Your task is to write out the entire listing exactly, omitting its pictures.

· · · · · · ·

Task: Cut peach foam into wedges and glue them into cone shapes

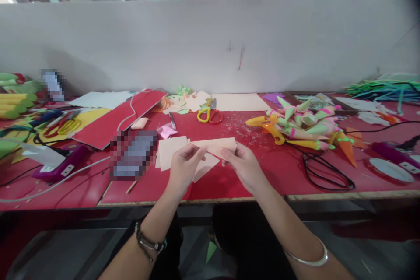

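Note:
A strip of pale peach paper, seemingly folded or rolled, is held level above the table. My left hand pinches its left end between thumb and fingers. At the right end, my right hand grips it, thumb in front and fingers behind. Below and to the left lie loose peach paper sheets, partly covered by my left hand. A pink paper star rests just behind those sheets. Scissors with yellow and red handles lie farther back.
A yellow glue gun lies right of centre beside a pile of green and pink paper cones. Its black cord loops near the front edge. A blurred phone, red board and purple power strip are at left.

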A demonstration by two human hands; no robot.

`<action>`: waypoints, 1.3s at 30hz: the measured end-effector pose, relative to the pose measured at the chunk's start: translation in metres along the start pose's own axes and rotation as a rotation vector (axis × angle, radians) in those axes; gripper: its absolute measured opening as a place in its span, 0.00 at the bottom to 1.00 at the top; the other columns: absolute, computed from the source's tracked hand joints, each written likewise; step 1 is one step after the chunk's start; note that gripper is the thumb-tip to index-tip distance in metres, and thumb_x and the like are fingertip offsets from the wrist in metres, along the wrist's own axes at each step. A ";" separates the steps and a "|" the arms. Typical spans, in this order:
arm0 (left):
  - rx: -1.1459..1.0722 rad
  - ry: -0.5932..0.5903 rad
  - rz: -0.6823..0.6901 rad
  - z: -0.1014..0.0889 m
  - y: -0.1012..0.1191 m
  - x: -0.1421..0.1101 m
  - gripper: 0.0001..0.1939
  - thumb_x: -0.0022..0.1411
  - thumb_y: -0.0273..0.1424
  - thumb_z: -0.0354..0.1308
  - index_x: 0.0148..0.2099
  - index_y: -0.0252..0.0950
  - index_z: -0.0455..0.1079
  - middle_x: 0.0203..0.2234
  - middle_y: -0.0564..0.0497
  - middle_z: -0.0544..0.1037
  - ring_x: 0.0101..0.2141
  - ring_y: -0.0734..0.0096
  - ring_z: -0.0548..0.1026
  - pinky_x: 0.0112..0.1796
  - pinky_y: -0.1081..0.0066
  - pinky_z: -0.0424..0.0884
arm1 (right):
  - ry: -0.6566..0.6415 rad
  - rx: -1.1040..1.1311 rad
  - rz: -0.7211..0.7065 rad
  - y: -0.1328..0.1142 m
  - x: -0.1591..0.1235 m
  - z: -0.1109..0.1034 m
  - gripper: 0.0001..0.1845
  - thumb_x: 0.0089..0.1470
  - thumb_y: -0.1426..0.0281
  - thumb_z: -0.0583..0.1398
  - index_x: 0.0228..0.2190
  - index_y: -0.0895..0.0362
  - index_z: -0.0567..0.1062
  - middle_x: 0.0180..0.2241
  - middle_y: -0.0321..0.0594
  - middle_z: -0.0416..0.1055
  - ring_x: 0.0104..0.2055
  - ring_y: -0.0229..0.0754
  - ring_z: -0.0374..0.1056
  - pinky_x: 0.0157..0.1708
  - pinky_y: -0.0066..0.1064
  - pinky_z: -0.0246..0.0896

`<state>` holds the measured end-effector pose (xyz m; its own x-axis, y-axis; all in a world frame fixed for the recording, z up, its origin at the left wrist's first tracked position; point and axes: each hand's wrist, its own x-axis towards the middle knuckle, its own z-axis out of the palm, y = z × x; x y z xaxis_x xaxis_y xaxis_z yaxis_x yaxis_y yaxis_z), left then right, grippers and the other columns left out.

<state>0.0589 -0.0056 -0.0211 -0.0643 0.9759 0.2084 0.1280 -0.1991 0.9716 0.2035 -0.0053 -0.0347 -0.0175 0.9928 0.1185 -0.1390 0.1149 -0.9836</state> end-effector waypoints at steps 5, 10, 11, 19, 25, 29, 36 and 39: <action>-0.020 0.068 0.017 -0.005 -0.004 0.003 0.12 0.50 0.34 0.57 0.19 0.35 0.68 0.15 0.55 0.69 0.23 0.75 0.67 0.28 0.76 0.61 | -0.017 -0.002 0.013 0.001 0.000 -0.002 0.10 0.44 0.64 0.60 0.26 0.59 0.71 0.21 0.34 0.67 0.24 0.34 0.60 0.26 0.27 0.56; -0.080 0.108 0.035 -0.011 -0.008 0.006 0.09 0.52 0.35 0.56 0.28 0.35 0.73 0.16 0.55 0.70 0.22 0.76 0.67 0.30 0.75 0.62 | -0.044 0.027 0.035 -0.001 0.000 -0.002 0.10 0.44 0.64 0.60 0.26 0.59 0.72 0.22 0.35 0.67 0.24 0.35 0.61 0.27 0.28 0.56; -0.081 0.116 0.038 -0.013 -0.009 0.006 0.10 0.52 0.35 0.56 0.29 0.35 0.73 0.17 0.55 0.70 0.22 0.76 0.66 0.30 0.75 0.62 | -0.044 0.035 0.038 -0.001 0.000 -0.001 0.09 0.44 0.64 0.61 0.27 0.58 0.72 0.22 0.34 0.67 0.24 0.34 0.60 0.26 0.28 0.56; -0.256 0.188 0.045 -0.021 -0.007 0.011 0.12 0.53 0.38 0.56 0.32 0.35 0.73 0.25 0.52 0.73 0.20 0.81 0.64 0.27 0.76 0.63 | -0.009 0.081 0.047 0.002 0.002 -0.004 0.09 0.42 0.65 0.62 0.24 0.58 0.71 0.19 0.32 0.66 0.22 0.33 0.59 0.26 0.27 0.55; -0.329 0.284 0.013 -0.028 -0.011 0.017 0.08 0.48 0.35 0.61 0.30 0.35 0.72 0.20 0.57 0.68 0.21 0.84 0.63 0.26 0.79 0.61 | 0.012 0.090 0.036 0.004 0.004 -0.007 0.09 0.41 0.66 0.63 0.23 0.58 0.70 0.18 0.31 0.65 0.21 0.33 0.59 0.25 0.27 0.56; -0.304 0.250 -0.008 -0.030 -0.012 0.017 0.11 0.49 0.37 0.60 0.31 0.34 0.73 0.19 0.56 0.68 0.20 0.83 0.63 0.24 0.79 0.60 | 0.004 0.080 0.029 0.004 0.003 -0.008 0.09 0.41 0.65 0.63 0.23 0.58 0.70 0.18 0.31 0.65 0.22 0.33 0.60 0.25 0.27 0.55; -0.207 0.079 -0.101 -0.023 -0.013 0.015 0.14 0.52 0.37 0.57 0.39 0.35 0.73 0.29 0.51 0.75 0.20 0.83 0.63 0.26 0.77 0.62 | 0.010 0.113 0.018 0.005 0.004 -0.008 0.08 0.41 0.66 0.63 0.25 0.57 0.71 0.19 0.31 0.66 0.22 0.32 0.59 0.25 0.26 0.55; -0.099 0.068 -0.097 -0.020 -0.013 0.014 0.13 0.50 0.37 0.58 0.35 0.34 0.74 0.27 0.52 0.75 0.20 0.81 0.63 0.26 0.76 0.62 | 0.039 0.129 0.020 0.005 0.004 -0.008 0.09 0.40 0.66 0.63 0.24 0.58 0.71 0.20 0.31 0.67 0.22 0.31 0.59 0.24 0.26 0.54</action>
<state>0.0366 0.0091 -0.0284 -0.1393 0.9834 0.1166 0.0203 -0.1149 0.9932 0.2108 -0.0004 -0.0398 0.0166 0.9957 0.0913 -0.2655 0.0924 -0.9597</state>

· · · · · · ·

#### Output of the exercise
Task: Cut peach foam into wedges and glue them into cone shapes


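Note:
A strip of pale peach paper, seemingly folded or rolled, is held level above the table. My left hand pinches its left end between thumb and fingers. At the right end, my right hand grips it, thumb in front and fingers behind. Below and to the left lie loose peach paper sheets, partly covered by my left hand. A pink paper star rests just behind those sheets. Scissors with yellow and red handles lie farther back.
A yellow glue gun lies right of centre beside a pile of green and pink paper cones. Its black cord loops near the front edge. A blurred phone, red board and purple power strip are at left.
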
A demonstration by two human hands; no robot.

`<action>`: waypoints, 1.3s at 30hz: the measured end-effector pose, relative to the pose measured at the chunk's start: translation in metres along the start pose's own axes and rotation as a rotation vector (axis × angle, radians) in those axes; gripper: its absolute measured opening as a place in its span, 0.00 at the bottom to 1.00 at the top; the other columns: absolute, computed from the source's tracked hand joints, each written likewise; step 1 is one step after the chunk's start; note that gripper is the thumb-tip to index-tip distance in metres, and thumb_x and the like are fingertip offsets from the wrist in metres, along the wrist's own axes at each step. A ";" separates the steps and a "|" the arms. Typical spans, in this order:
arm0 (left):
  - rx: -1.1459..1.0722 rad
  - ry: -0.5932..0.5903 rad
  - rz: -0.6823..0.6901 rad
  - z: -0.1014..0.0889 m
  - y: -0.1012..0.1191 m
  - x: -0.1421..0.1101 m
  - gripper: 0.0001..0.1939
  - thumb_x: -0.0022..0.1411
  - thumb_y: -0.0273..0.1424
  - thumb_z: -0.0354..0.1308
  - index_x: 0.0148..0.2099
  - index_y: -0.0252..0.0950
  - index_z: -0.0455..0.1079
  - middle_x: 0.0203..0.2234
  - middle_y: -0.0564..0.0497
  - middle_z: -0.0544..0.1037
  - ring_x: 0.0101..0.2141
  - ring_y: -0.0734..0.0096
  - ring_z: -0.0548..0.1026
  - pinky_x: 0.0112..0.1796
  - pinky_y: -0.1081..0.0066
  - pinky_z: -0.0424..0.0884
arm1 (right):
  - ry: -0.6566..0.6415 rad
  - rx: -1.1040..1.1311 rad
  - rz: -0.7211..0.7065 rad
  - y: -0.1328..0.1142 m
  - x: -0.1591..0.1235 m
  - z: -0.1109..0.1034 m
  - gripper: 0.0001..0.1845
  - thumb_x: 0.0089..0.1470
  - thumb_y: -0.1426..0.0281
  - thumb_z: -0.0583..0.1398
  - index_x: 0.0228..0.2190
  - index_y: -0.0895..0.0362
  - index_z: -0.0567..0.1062
  - middle_x: 0.0180..0.2241
  - middle_y: -0.0321..0.0594
  - middle_z: -0.0416..0.1055
  - ring_x: 0.0104..0.2055
  - ring_y: -0.0229..0.0754
  - ring_z: -0.0374..0.1056
  - pinky_x: 0.0157..0.1708
  - pinky_y: -0.0066..0.1064
  - pinky_z: -0.0246..0.0896

`<state>` holds the measured end-effector pose (xyz m; its own x-axis, y-axis; all in a world frame fixed for the recording, z up, its origin at the left wrist's first tracked position; point and axes: each hand's wrist, its own x-axis towards the middle knuckle, its own z-axis out of the palm, y = z × x; x y z xaxis_x xaxis_y xaxis_z yaxis_x yaxis_y yaxis_z), left then right, grippers and the other columns left out.

<state>0.0589 -0.0056 -0.0211 -0.0643 0.9759 0.2084 0.1280 -0.1991 0.9716 0.2035 -0.0053 -0.0347 -0.0175 0.9928 0.1185 -0.1390 0.1149 -0.9836</state> end-effector waypoints at steps 5, 10, 11, 19, 25, 29, 36 and 39: <action>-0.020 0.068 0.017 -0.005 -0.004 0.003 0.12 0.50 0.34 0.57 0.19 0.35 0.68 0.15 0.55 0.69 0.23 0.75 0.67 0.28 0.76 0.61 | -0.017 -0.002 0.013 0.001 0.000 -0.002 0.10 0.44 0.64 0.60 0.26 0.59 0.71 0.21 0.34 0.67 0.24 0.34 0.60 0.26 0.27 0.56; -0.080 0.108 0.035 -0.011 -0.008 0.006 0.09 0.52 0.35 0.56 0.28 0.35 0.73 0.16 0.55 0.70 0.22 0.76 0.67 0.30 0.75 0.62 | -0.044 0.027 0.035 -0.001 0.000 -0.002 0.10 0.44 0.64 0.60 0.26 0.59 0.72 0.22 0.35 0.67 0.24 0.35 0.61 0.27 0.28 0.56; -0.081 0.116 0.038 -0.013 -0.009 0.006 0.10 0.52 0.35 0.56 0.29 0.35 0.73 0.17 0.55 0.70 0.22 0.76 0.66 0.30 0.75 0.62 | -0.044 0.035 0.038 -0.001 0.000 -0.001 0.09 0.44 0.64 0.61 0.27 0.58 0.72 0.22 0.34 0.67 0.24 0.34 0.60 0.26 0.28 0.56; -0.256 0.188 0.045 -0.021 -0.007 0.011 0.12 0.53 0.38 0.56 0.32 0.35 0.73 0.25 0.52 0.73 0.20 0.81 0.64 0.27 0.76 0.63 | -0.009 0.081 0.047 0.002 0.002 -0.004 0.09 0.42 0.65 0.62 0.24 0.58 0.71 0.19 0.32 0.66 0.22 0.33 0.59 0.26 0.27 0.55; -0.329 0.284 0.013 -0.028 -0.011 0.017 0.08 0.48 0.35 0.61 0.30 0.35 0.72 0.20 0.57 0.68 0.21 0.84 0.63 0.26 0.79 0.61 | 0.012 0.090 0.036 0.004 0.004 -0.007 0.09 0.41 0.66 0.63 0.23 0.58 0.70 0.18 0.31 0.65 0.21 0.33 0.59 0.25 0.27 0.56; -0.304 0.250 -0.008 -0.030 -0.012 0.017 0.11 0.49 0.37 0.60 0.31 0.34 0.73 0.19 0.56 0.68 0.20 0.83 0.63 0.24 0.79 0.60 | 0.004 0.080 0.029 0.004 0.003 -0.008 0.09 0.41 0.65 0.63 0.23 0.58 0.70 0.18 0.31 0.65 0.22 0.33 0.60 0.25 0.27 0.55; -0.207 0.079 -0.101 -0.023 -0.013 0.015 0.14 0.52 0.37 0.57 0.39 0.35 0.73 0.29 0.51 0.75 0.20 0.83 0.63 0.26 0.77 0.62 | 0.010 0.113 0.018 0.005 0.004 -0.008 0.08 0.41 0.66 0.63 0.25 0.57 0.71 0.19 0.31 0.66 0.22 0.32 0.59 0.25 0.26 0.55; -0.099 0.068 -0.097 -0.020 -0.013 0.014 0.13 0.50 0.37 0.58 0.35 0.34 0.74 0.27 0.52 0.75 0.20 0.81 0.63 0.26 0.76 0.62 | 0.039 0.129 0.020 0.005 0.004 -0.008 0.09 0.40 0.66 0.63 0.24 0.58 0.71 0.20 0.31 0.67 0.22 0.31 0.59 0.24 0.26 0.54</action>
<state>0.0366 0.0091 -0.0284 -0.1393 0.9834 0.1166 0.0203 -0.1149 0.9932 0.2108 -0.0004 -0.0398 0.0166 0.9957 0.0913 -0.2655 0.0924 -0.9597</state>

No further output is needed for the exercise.